◆ **Requirement**
Reproduce the listing word for word. Skip any image.

◆ **Data provided**
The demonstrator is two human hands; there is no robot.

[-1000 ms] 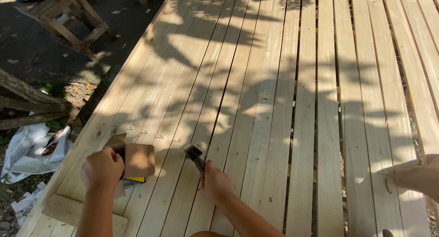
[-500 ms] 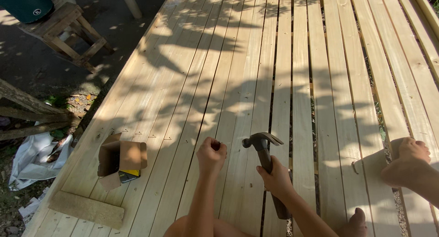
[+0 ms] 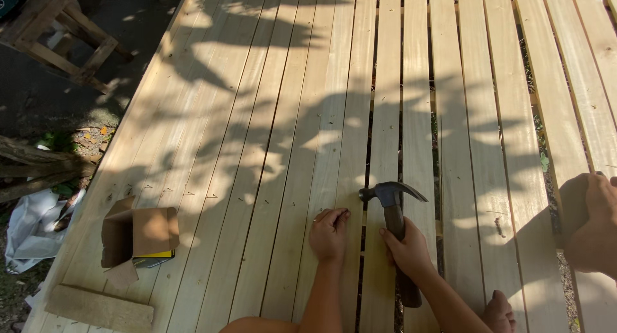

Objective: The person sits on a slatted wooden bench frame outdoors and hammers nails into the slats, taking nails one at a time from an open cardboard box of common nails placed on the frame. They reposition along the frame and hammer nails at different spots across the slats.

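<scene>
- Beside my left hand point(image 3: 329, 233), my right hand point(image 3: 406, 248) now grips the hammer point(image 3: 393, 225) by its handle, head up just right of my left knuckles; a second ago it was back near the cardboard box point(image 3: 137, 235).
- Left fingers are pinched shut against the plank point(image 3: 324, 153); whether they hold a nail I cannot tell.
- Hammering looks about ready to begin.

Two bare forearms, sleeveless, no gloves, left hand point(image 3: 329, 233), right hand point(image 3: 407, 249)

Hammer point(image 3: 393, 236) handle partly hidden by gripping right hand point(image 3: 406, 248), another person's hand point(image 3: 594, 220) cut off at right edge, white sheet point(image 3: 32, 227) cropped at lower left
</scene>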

◆ **Task answer**
The demonstrator is two human hands; there is no robot.

[-1000 ms] 
[-500 ms] 
[+0 ms] 

Objective: The person sits on a slatted wooden bench frame outdoors and hammers nails into the slats, taking nails one at a time from an open cardboard box of common nails placed on the frame. They reposition along the frame and hammer nails at different spots across the slats.

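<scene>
- Beside my left hand point(image 3: 329, 233), my right hand point(image 3: 406, 248) now grips the hammer point(image 3: 393, 225) by its handle, head up just right of my left knuckles; a second ago it was back near the cardboard box point(image 3: 137, 235).
- Left fingers are pinched shut against the plank point(image 3: 324, 153); whether they hold a nail I cannot tell.
- Hammering looks about ready to begin.

Two bare forearms, sleeveless, no gloves, left hand point(image 3: 329, 233), right hand point(image 3: 407, 249)

Hammer point(image 3: 393, 236) handle partly hidden by gripping right hand point(image 3: 406, 248), another person's hand point(image 3: 594, 220) cut off at right edge, white sheet point(image 3: 32, 227) cropped at lower left
</scene>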

This completes the answer.